Exercise requirements:
Copy every line in the listing that contains "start".

━━━ Material provided ━━━

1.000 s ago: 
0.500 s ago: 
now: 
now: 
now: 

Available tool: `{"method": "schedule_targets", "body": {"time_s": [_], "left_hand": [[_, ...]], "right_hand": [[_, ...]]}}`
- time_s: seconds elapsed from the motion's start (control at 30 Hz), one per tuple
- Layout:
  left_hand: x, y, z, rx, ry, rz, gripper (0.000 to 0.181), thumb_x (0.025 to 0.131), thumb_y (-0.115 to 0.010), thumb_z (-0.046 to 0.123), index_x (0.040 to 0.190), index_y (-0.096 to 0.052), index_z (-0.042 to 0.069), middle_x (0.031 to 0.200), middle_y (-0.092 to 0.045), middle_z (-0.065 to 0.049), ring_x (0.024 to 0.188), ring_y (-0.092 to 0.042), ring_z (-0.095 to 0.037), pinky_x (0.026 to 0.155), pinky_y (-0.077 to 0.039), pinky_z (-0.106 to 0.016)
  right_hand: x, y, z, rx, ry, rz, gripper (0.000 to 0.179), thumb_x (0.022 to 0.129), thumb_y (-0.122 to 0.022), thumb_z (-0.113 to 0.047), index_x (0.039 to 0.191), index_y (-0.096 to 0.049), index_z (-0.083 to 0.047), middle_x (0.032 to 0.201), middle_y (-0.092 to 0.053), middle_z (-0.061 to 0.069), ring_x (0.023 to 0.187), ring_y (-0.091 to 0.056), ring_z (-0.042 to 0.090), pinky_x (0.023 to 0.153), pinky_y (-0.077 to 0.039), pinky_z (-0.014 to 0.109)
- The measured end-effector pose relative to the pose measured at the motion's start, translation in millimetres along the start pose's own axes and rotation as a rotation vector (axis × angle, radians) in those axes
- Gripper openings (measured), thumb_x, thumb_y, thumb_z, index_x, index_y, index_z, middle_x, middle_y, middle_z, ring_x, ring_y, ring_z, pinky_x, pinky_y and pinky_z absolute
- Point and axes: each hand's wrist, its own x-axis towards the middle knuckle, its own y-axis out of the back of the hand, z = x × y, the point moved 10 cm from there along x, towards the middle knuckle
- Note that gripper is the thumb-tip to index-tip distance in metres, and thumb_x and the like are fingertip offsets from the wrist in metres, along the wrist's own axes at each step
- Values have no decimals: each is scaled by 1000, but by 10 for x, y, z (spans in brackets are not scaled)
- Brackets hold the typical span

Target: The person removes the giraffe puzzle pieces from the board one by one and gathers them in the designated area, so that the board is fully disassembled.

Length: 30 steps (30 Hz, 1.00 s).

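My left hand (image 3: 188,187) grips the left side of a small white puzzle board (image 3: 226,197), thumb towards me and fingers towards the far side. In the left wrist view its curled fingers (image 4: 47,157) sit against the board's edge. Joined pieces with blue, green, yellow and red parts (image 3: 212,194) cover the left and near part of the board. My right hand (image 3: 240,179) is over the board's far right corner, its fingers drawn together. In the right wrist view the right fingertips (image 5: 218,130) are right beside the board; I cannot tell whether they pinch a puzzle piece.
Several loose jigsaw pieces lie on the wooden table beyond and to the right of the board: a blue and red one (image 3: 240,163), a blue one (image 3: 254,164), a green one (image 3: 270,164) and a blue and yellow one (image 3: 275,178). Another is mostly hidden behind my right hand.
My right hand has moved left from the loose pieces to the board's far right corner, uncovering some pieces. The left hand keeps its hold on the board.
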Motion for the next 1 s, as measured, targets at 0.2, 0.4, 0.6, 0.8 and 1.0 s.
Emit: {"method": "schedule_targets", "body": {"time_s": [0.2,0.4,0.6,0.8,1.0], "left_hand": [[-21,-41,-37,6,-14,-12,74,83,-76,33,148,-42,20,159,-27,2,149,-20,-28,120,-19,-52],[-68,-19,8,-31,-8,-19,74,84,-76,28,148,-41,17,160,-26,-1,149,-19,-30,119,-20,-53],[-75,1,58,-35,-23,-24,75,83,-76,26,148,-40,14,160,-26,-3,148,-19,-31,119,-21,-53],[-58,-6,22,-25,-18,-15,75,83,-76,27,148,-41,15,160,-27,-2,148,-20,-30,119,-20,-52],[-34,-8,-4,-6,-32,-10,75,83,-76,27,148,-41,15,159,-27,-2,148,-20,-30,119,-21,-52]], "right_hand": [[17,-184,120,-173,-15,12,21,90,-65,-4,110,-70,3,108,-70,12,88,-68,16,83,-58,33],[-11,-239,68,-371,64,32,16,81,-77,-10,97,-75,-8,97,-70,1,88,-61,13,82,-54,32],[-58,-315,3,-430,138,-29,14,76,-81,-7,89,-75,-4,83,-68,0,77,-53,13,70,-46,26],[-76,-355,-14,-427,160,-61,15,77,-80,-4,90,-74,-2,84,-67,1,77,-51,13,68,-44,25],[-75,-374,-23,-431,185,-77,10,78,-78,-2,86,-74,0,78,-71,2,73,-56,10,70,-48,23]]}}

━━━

Your solution:
- time_s: seconds elapsed from the motion's start (control at 30 Hz), one per tuple
- The measured end-effector pose relative to the pose measured at the motion's start, translation in millimetres along the start pose's own axes and rotation as a rotation vector (axis × angle, radians) in those axes

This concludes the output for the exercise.